Zu

live report

Zu Zero Music Club - Azzano S. Paolo (bg)

04/03/2005 di Andrea Salvi

Concerto del 04/03/2005

#Zu

 ZU

04 marzo 2005
Zero Music Club di Azzano S. Paolo (BG) Cos'e' lo Zuismo? Mi ripeto questa domanda senza tregua mentre mi faccio largo nel locale, tre le facce più o meno conosciute degli habitué dello Zero.
Me lo chiedo mentre assisto all’esibizione dei Laramie, esordiente trio strumentale formato dai canonici basso chitarra batteria che ci intrattiene con uno stoner gustoso e potente, dove a farla da padrona è una ritmica ora solenne, ora più incline a geometrizzare lo sviluppo di brani dilatati che si dividono tra rock puro e psichedelia.
Me lo chiedo durante il lungo cambio palco, dove gli stessi ZU si dividono tra il montaggio dell’attrezzatura e un soundcheck improvvisato a scena aperta. Mi arrovello cercando un’improbabile risposta fino a che un pensiero sottile mi fa sorridere: l'ennesima serata del festival della canzonetta in rima baciata deve essere a quest’ora tarda già terminato. Ora, nel buio di un piccolo club, tutto può essere. Che non sia proprio questo il momento più adatto per trovarsi faccia a faccia con un gruppo come gli ZU, lontanissimo dalla canzone di massa ma perfettamente a proprio agio con quella musica ostica e sgradevole per definizione che è il noise jazz più efferato?
Senza troppi complimenti la tanto attesa lezione di Zuismo ha inizio, ed è esplicativo quanto spetti ad un brano come “Detonatore” aprire la performance sul palco. Se il gruppo adotta la classica configurazione del trio che vede un sax baritono, una batteria e un basso disposti in linea retta, meno consueta è l’attitudine dei musicisti, dove le rispettive capacità tecniche vengono svincolate da canoni di sorta in funzione di una libertà espressiva totale e selvaggia, ereditata dall’esperienza che fu dei loro predecessori Gronge.
Dietro a quelle che hanno tutta l'apparenza di improvvisazioni brillanti, lanciate in ritmi sghembi o verso una corsa forsennata e ipercinetica si celano precise strutture di derivazione hard core.
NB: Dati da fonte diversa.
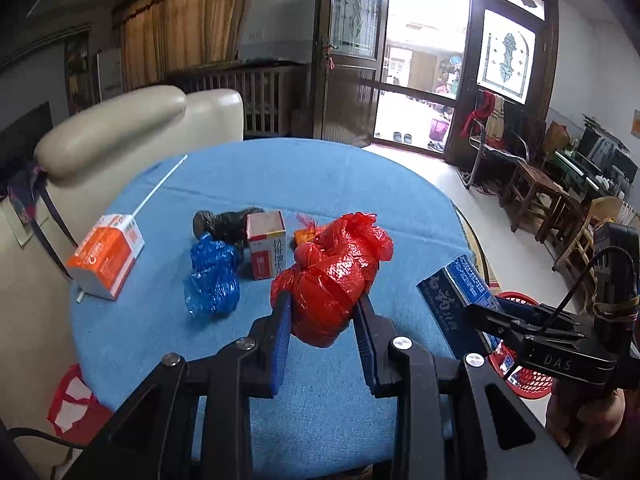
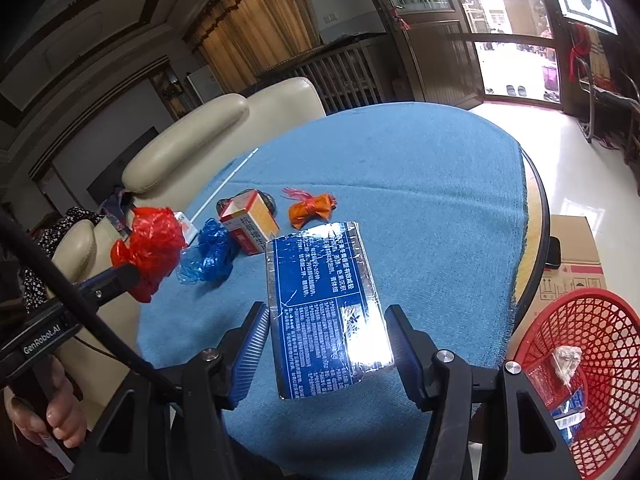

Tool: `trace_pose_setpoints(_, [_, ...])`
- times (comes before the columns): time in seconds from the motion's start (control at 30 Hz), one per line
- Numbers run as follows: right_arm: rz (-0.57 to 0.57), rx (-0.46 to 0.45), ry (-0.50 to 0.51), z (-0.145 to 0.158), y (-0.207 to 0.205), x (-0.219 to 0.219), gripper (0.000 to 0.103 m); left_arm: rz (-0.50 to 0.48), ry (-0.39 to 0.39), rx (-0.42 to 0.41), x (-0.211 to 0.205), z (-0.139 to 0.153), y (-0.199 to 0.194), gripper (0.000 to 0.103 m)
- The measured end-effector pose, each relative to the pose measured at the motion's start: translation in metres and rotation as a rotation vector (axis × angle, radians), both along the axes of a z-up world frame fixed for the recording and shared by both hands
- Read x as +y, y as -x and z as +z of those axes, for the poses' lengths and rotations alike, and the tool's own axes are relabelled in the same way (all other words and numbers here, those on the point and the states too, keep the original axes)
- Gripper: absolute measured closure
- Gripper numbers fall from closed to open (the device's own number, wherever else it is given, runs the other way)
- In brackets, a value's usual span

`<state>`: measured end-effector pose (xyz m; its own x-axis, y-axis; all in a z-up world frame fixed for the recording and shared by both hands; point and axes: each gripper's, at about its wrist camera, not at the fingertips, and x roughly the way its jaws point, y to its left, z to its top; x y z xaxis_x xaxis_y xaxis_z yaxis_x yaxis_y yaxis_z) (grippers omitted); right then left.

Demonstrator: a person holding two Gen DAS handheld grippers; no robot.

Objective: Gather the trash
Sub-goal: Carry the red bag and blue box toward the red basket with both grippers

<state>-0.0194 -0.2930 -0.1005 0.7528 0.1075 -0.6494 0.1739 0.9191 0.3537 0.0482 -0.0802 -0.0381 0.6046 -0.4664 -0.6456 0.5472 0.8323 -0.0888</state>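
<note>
My left gripper (image 1: 322, 312) is shut on a crumpled red plastic bag (image 1: 334, 276), lifted above the blue tablecloth (image 1: 280, 176). From the right wrist view the same red plastic bag (image 2: 150, 246) shows at the left. My right gripper (image 2: 326, 338) is shut on a flat blue foil packet (image 2: 322, 308), held off the table; from the left wrist view that foil packet (image 1: 460, 284) shows at the right. On the cloth lie a blue plastic bag (image 1: 212, 276), a small red-and-white box (image 1: 266, 248), an orange-and-white box (image 1: 106, 256), a dark lump (image 1: 224, 222) and an orange wrapper (image 2: 312, 208).
A red mesh basket (image 2: 592, 368) with some trash in it stands on the floor at the table's right, beside a cardboard box (image 2: 572, 256). A cream sofa (image 1: 132, 128) borders the table's left side. A white stick (image 1: 160, 186) lies on the cloth. Wooden stools (image 1: 540, 196) stand at the right wall.
</note>
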Motion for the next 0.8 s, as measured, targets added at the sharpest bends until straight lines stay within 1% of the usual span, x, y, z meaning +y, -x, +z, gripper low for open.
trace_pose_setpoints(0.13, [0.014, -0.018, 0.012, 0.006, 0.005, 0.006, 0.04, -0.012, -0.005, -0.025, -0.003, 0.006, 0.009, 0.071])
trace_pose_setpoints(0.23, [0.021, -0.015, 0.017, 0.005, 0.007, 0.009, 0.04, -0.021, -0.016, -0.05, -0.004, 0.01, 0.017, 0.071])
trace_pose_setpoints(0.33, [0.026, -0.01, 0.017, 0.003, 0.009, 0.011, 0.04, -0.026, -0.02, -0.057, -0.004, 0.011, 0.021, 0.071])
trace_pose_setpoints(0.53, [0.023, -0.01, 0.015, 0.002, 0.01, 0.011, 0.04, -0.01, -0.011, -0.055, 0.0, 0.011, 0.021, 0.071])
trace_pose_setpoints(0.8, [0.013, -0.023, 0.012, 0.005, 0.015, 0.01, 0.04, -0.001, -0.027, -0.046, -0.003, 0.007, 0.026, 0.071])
È questa la formula che ha lanciato il gruppo romano nel circuito mondiale degli appassionati di un filone radicale ed affascinante, scalandone le vette e guadagnando i favori di personaggi quali fra gli altri John Zorn, Steve Albini e Eugene Chadbourne.
La musica scorre tribale eppure colta, evoca scenari preistorici e dall'altissimo tasso di fisicità. Un big bang che impressiona e rigenera al contempo, che trascina il pubblico in una catarsi da vivere immobili, lasciando che ogni singola vibrazione venga assorbita e metabolizzata.
Gli ZU sono un spettacolo per l’orecchio quanto per la vista, dove il soffio potente del sax di Luca Mai va a braccetto con la stazza di un personaggio imperturbabile, lo spilungone Jacopo Battaglia, vero e proprio camaleonte della ritmica, fa sfoggio di una camicia con inserti leopardati dannatamente invidiabile, mentre Massimo Pupillo suona scalzo un basso tagliente, preciso al millimetro.
L’esperienza scorre magmatica e iprontizzante al punto che, al termine, pur constatando sia trascorsa solamente un'ora, in realtà par essersi consumata una vita intera... quella stessa differenza che in fondo è facilmente ravvisabile tra la finzione videodivanpopolaresca che l'industria festivaliera ci spaccia come musica e il sudore di cui sono sature le pieghe della pelle, degli abiti, dell'aria intorno al palco che questa notte ha ospitato la dimostrazione pratica di cosa diavolo sia lo zuismo. Ora è tutto più chiaro, mi ripeto sorridendo da solo, e chissà quale espressione da ebete devono leggermi in faccia le persone che incrocio mentre guadagno l'uscita.